> _ABOUT THIS EXERCISE_
Your answer should be the complete data, copied exactly.
[[ INFORMATION SUPPLIED open ]]
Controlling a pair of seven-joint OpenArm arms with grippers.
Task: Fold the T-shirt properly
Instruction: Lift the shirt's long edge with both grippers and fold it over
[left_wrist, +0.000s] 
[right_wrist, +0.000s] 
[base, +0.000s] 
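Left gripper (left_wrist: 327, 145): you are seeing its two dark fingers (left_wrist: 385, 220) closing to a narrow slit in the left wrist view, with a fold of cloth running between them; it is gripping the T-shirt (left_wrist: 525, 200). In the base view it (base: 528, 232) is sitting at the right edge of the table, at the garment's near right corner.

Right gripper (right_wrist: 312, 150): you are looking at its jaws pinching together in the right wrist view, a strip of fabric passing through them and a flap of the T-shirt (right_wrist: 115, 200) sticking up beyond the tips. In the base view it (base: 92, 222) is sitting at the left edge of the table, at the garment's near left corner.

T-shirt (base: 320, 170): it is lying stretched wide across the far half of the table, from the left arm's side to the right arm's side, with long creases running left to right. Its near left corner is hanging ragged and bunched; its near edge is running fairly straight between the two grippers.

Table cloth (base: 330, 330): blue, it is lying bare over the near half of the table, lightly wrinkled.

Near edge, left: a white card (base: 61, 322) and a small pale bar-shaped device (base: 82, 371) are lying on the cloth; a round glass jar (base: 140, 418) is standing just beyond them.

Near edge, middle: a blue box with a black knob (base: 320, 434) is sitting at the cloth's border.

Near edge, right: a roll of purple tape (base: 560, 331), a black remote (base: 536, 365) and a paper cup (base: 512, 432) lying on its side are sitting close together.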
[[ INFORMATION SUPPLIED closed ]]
> _ANSWER SPACE_
Controlling a pair of seven-joint OpenArm arms with grippers.
Task: Fold the T-shirt properly
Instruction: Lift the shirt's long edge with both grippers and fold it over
[left_wrist, +0.000s] 
[right_wrist, +0.000s] 
[base, +0.000s] 
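Left gripper (left_wrist: 327, 145): you are seeing its two dark fingers (left_wrist: 385, 220) closing to a narrow slit in the left wrist view, with a fold of cloth running between them; it is gripping the T-shirt (left_wrist: 525, 200). In the base view it (base: 528, 232) is sitting at the right edge of the table, at the garment's near right corner.

Right gripper (right_wrist: 312, 150): you are looking at its jaws pinching together in the right wrist view, a strip of fabric passing through them and a flap of the T-shirt (right_wrist: 115, 200) sticking up beyond the tips. In the base view it (base: 92, 222) is sitting at the left edge of the table, at the garment's near left corner.

T-shirt (base: 320, 170): it is lying stretched wide across the far half of the table, from the left arm's side to the right arm's side, with long creases running left to right. Its near left corner is hanging ragged and bunched; its near edge is running fairly straight between the two grippers.

Table cloth (base: 330, 330): blue, it is lying bare over the near half of the table, lightly wrinkled.

Near edge, left: a white card (base: 61, 322) and a small pale bar-shaped device (base: 82, 371) are lying on the cloth; a round glass jar (base: 140, 418) is standing just beyond them.

Near edge, middle: a blue box with a black knob (base: 320, 434) is sitting at the cloth's border.

Near edge, right: a roll of purple tape (base: 560, 331), a black remote (base: 536, 365) and a paper cup (base: 512, 432) lying on its side are sitting close together.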

The generated output is now complete.